Children and Adolescents' Behavioral Patterns in Response to Escalating COVID-19 Restriction Reveal Sex and Age Differences.

PURPOSE: The COVID-19 pandemic affects students in a myriad of different ways. Our prospective, longitudinal study in a cohort of students in Hannover, Germany explores behavioral patterns during escalating COVID-19 restrictions. METHODS: In total, 777 students between the age of 9 and 20 were assessed for their activity engagement, travel patterns, and self-assessed compliance with protective recommendations at six time points between June 2020 and June 2021 (3,564 observations) and were monitored for severe acute respiratory syndrome coronavirus 2 infection by nasal swab polymerase chain reaction and serum antibody titers. RESULTS: Activity engagement decreased, but self-assessed compliance with measures such as mask wearing and social distancing was stable during escalating restrictions. Although we found no sex difference during the summer break, when incidence was lowest, females engaged in a higher variety of activities than males for all other time points. Older students engaged in more activities and self-assigned themselves lower compliance values than younger ones. Greater involvement in different activities was seen in households which traveled more frequently. Infection rate in our cohort was low (0.03% acute infections, 1.94% positive seroprevalence). DISCUSSION: Our study supports the view that, overall, students show high compliance with COVID-19 recommendations and restrictions. The identification of subsets, such as female and older students, with higher risk behavioral patterns should be considered when implementing public information campaigns. In light of the low infection rate in our cohort, we conclude that in-person learning can occur safely if extensive protective measures are in place and the incidence in the general population remains moderate.

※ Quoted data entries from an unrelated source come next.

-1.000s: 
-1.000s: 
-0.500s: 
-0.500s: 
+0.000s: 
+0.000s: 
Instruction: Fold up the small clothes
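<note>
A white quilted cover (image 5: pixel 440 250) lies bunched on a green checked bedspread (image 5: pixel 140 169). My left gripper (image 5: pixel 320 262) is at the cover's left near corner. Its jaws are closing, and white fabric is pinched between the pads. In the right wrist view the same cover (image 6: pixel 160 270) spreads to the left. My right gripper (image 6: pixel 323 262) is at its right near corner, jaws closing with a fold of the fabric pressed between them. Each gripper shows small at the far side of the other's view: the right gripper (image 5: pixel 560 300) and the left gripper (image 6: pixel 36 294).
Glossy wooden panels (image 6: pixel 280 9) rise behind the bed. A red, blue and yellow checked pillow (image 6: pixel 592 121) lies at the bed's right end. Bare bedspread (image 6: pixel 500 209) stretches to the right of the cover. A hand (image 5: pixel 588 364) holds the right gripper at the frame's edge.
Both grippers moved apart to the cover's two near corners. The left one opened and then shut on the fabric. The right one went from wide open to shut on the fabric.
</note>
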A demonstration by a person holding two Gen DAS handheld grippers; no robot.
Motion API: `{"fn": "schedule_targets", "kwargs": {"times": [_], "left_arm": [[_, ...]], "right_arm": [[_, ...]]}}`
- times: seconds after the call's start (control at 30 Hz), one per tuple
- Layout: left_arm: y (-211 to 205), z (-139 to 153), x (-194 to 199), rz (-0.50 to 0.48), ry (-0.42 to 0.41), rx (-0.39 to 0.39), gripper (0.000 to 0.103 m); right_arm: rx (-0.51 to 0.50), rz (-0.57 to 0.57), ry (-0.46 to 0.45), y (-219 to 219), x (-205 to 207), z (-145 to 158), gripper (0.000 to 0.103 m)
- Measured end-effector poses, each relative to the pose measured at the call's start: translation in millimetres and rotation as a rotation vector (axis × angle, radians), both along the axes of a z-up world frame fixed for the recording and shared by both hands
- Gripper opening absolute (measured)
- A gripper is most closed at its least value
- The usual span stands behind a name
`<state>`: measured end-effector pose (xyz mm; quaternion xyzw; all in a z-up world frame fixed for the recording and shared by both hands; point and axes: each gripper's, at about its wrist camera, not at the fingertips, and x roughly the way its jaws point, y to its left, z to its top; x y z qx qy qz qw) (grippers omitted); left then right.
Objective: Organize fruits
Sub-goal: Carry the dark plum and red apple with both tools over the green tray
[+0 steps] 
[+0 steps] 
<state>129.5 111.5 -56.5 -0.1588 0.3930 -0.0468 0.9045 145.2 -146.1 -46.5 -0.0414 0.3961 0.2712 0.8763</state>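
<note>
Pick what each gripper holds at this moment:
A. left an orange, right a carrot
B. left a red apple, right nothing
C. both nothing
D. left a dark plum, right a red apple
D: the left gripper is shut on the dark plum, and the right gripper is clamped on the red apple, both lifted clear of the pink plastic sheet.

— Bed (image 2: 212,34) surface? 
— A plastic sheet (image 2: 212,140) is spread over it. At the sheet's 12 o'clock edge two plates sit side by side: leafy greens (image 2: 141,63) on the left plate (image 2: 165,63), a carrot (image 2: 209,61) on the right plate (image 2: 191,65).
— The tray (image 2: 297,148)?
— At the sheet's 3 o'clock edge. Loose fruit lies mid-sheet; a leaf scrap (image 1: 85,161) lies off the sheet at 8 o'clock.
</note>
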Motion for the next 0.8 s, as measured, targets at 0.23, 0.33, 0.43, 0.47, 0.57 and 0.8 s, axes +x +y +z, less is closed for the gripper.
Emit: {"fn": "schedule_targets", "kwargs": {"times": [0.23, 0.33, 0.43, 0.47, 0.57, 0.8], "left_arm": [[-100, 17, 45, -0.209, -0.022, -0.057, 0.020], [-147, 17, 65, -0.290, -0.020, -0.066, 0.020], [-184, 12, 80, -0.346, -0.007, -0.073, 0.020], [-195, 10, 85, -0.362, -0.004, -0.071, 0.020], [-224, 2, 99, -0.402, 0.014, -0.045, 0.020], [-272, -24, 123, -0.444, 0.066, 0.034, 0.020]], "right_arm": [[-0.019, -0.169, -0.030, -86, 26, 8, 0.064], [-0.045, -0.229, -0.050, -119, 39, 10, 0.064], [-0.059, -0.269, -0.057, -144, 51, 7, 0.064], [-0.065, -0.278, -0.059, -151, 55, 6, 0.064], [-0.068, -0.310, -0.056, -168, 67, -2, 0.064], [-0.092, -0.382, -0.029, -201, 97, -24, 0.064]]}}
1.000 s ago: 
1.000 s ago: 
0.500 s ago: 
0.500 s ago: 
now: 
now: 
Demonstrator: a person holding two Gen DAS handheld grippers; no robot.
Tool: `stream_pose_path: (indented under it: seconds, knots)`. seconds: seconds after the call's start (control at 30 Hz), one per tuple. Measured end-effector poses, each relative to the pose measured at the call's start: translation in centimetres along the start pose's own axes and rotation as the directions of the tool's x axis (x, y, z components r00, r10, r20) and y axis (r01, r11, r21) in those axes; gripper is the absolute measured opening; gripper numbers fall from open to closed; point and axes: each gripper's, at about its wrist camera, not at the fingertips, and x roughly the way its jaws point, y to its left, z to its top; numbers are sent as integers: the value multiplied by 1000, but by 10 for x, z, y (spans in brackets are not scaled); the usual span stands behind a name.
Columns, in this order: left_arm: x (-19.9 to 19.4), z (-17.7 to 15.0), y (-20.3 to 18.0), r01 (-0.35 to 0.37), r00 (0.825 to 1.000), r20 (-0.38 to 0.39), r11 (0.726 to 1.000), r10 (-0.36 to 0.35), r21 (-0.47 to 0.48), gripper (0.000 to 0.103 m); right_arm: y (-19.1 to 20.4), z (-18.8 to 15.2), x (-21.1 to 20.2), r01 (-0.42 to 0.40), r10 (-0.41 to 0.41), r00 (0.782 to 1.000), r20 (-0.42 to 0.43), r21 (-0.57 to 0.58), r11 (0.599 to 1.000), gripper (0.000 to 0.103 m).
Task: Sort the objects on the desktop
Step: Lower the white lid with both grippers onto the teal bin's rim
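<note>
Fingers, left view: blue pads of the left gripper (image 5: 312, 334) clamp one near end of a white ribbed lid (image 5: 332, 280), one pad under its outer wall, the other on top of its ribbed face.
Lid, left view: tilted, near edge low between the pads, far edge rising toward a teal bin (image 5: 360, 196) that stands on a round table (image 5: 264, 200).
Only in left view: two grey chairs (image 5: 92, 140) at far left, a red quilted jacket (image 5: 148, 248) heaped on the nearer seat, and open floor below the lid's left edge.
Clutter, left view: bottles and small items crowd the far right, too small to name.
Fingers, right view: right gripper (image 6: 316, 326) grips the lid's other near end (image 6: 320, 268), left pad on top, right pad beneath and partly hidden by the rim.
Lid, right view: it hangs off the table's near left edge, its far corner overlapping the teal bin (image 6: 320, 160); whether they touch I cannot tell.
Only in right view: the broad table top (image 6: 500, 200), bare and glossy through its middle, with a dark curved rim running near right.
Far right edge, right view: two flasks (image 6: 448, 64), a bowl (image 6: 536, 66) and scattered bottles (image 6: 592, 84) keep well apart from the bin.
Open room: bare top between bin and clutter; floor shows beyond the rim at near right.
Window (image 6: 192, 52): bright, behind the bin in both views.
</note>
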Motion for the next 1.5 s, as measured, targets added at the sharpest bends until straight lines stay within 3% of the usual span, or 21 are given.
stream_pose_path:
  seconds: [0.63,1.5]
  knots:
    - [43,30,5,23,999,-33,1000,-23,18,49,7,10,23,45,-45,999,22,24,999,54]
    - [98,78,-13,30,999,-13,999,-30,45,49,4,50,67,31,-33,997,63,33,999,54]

Comparison of two antibody screening systems for SARS-CoV-2 antibody detection in recovered and vaccinated subjects - test performance and possible indicators for immunity.

BACKGROUND: Detection of seroconversion after SARS-CoV-2-infection or vaccination is relevant to discover subclinical cases and recognize patients with a possible immunity. OBJECTIVES: Test performance, effects of age, time-point of seroconversion and immune status regarding neutralizing antibodies (NAbs) and T-cell-reactivity were investigated. STUDY DESIGN: Two antibody assays (Viramed-Test for S/N-specific IgG, Roche-Test for N-specific IgA, -M, -G) were evaluated with classified samples. In total, 381 subjects aged 6-99 years, who had either recovered from the disease or had been vaccinated, were screened for SARS-CoV-2-specific antibodies. This screening was part of an open observational study with working adults. Additionally, children and adults were analyzed in a longitudinal COVID-19 study in schools. For immunity evaluation, virus neutralization tests and ELISpot tests were performed in a subgroup of subjects. RESULTS: Viramed revealed a slightly lower test performance than Roche, but test quality was equally well in samples from very young or very old donors. The time-point of seroconversion after the respective immunization detected by the two tests was not significantly different. N-specific antibodies, detected with Roche, highly correlated with NAbs in recovered subjects, whereas a positive Viramed-Test result was paralleled by a positive ELISpot result. CONCLUSION: Viramed-Test was not as sensitive as Roche-Test, but highly specific and beneficial to distinguish between recovered and vaccinated status. For both tests correlations with humoral and cellular immunity were found. Of note, the expected early detection of IgA and IgM by the Roche-Test did not prove to be an advantage over IgG testing by Viramed.